Your goal: Only one stretch of the data below should be repeated: the lines from the line containing "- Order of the" through the line containing "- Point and", inclusive, exactly as they are.

::::

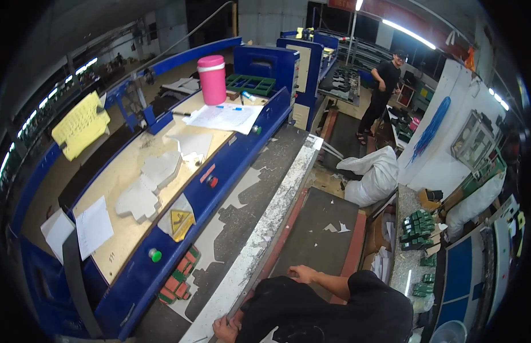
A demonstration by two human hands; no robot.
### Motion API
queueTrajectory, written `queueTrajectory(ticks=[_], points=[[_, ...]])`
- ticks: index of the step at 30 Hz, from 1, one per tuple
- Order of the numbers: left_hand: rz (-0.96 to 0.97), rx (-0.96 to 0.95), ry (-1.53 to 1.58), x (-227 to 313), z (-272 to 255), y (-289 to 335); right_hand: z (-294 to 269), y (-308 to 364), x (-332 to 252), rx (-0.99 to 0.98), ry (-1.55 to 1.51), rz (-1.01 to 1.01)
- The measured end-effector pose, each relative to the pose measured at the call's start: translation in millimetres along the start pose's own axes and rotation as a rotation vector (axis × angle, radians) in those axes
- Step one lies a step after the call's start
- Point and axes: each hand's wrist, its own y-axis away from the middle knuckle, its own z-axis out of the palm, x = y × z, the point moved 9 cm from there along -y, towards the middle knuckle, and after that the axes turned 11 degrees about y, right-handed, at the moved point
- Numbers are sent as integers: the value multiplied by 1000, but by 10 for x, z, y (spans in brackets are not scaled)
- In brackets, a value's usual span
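Observation:
My left hand (226,329) is at the near end of the long white rail (260,226), its fingers bent against the edge. My right hand (301,274) is held in front of my black shirt, over the dark belt, with its fingers curled in; whether anything small is inside is hidden. Beyond the rail, on the dark machine bed (271,163), lie grey sheet scraps (211,246) with jagged cut edges. Red and green blocks, perhaps cutting dies (179,278), sit on the bed left of my left hand.
A blue machine beam (205,191) with buttons crosses the left; its wooden top holds stacked grey cut pieces (138,197), papers and a pink jug (211,80). At right, a speckled counter (400,268) bears green blocks (417,223). A white sack (375,176) and another person (383,86) are farther off.

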Motion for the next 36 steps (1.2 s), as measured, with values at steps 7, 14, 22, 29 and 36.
queueTrajectory(ticks=[7,14,22,29,36], points=[[121,16,-77,270,-158,-379,205,599,997,15,-89,494],[168,-87,-193,452,-317,-574,896,2190,1192,228,-246,764],[879,-695,278,1014,1032,627,2348,4722,406,629,-422,1096],[570,-1298,-94,1273,2081,728,2524,7304,852,2156,-958,1373],[610,-1312,-312,2702,3335,579,2017,10896,1258,3238,-577,680]])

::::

Answer for this exercise:
- Order of the numbers: left_hand: rz (-0.96 to 0.97), rx (-0.96 to 0.95), ry (-1.53 to 1.58), x (-227 to 313), z (-272 to 255), y (-289 to 335); right_hand: z (-294 to 269), y (-308 to 364), x (-332 to 252), rx (-0.99 to 0.98), ry (-1.55 to 1.51), rz (-1.01 to 1.01)
- The measured end-effector pose, each relative to the pose measured at the call's start: translation in millimetres along the start pose's own axes and rotation as a rotation vector (axis × angle, radians) in those axes
- Step one lies a step after the call's start
- Point and axes: each hand's wrist, its own y-axis away from the middle knuckle, its own z-axis out of the palm, x = y × z, the point moved 9 cm from there along -y, towards the middle knuckle, and after that the axes turned 11 degrees about y, right-handed, at the moved point

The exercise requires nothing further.